The programme showed encouraging results in terms of behavioural symptoms as well as environmental engagement. Correlations between variations of behavioural disorders presented by the residents and their impact on caregiver distress measured by Cummings Neuro Psychiatric Inventory will be discussed. Qualitative outcomes will also be presented in order to illustrate these results and open new fields of interest in terms of care giving and organisational adaptations.
Role Play, Experiential Learning and Dementia Care Practice: a preliminary study using a grounded theory approach
Judith Farmer, Norfolk and Waveney Mental Health NHS Foundation Trust, United Kingdom, email@example.com
Role play has been deliberately included in workshops for practitioners as part of a programme of learning in a mental health trust. The practitioners are already trained in Dementia Care Mapping (Bradford Dementia Group, 2005) and have been instrumental in the creation of the workshop. Role play is regarded by this group as a dynamic and rewarding aspect of their practice development.
Role play is an accepted phenomenon within experiential learning. However, there is little research to support this within dementia care training. This preliminary study used an interpretive method of enquiry based on principles of grounded theory as described by Strauss and Corbin (1998). Two waves of loosely structured interviews and a focus group were held with a total of eleven role play participants. The purposive inclusion of a family carer, a regular member of the workshop, contributed a non-professional perspective. Verbatim transcripts were rigorously analysed and important concepts identified.
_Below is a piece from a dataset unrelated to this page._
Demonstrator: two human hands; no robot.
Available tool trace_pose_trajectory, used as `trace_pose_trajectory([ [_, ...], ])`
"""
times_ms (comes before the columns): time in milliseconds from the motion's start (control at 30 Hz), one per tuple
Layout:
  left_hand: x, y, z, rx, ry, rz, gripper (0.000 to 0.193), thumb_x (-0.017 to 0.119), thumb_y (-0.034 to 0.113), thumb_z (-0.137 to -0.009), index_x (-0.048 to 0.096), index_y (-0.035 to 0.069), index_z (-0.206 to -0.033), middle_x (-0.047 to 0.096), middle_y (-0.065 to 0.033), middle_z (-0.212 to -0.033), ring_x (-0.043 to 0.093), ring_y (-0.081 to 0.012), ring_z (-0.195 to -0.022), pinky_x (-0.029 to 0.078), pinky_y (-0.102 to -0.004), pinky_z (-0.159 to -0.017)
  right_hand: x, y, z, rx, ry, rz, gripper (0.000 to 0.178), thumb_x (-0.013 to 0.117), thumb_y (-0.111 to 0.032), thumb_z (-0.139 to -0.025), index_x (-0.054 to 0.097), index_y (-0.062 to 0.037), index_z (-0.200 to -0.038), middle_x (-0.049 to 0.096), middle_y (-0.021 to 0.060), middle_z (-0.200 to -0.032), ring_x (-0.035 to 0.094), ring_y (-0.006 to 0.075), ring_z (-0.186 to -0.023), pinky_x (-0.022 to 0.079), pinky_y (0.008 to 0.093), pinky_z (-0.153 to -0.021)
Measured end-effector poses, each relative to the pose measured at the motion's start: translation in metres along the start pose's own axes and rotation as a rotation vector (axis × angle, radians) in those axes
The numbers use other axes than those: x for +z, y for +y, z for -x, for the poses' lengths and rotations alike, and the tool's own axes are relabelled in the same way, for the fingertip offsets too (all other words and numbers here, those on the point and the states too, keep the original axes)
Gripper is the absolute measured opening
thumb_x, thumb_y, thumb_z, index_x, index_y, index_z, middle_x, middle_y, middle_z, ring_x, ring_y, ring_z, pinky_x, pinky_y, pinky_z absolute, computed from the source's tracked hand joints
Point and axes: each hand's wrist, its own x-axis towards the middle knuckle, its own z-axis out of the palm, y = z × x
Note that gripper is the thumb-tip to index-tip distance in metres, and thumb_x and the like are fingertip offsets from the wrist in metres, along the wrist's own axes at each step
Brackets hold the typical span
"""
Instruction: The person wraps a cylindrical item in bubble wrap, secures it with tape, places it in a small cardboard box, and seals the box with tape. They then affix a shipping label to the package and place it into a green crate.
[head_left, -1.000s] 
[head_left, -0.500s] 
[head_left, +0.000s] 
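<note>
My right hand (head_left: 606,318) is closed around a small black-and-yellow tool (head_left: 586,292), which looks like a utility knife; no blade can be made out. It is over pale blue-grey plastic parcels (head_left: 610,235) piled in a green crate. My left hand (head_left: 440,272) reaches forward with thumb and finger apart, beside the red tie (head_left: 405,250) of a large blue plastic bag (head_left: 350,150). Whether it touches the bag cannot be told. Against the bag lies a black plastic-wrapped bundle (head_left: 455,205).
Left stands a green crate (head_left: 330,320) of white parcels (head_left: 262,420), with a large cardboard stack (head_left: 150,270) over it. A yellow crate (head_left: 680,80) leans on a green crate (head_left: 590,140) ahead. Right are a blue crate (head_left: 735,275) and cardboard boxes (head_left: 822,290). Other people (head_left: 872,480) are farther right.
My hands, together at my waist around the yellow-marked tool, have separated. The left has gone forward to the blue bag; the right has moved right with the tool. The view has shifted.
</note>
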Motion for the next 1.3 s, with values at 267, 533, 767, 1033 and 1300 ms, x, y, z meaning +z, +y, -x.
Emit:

Findings suggest that role play provided a context for a complex set of attitudes to dementia to be explored. Emergent themes included busyness in cultures of care, projected beliefs about the experience of dementia and working with lowered personal defences. Role play and the discussions around role play are suggested to offer a form of psychological containment for the anxieties inherent in close relationships with people with dementia. The combined role of researcher and workshop facilitator brought an extra dimension of reflexivity to the study. Further areas for research are identified.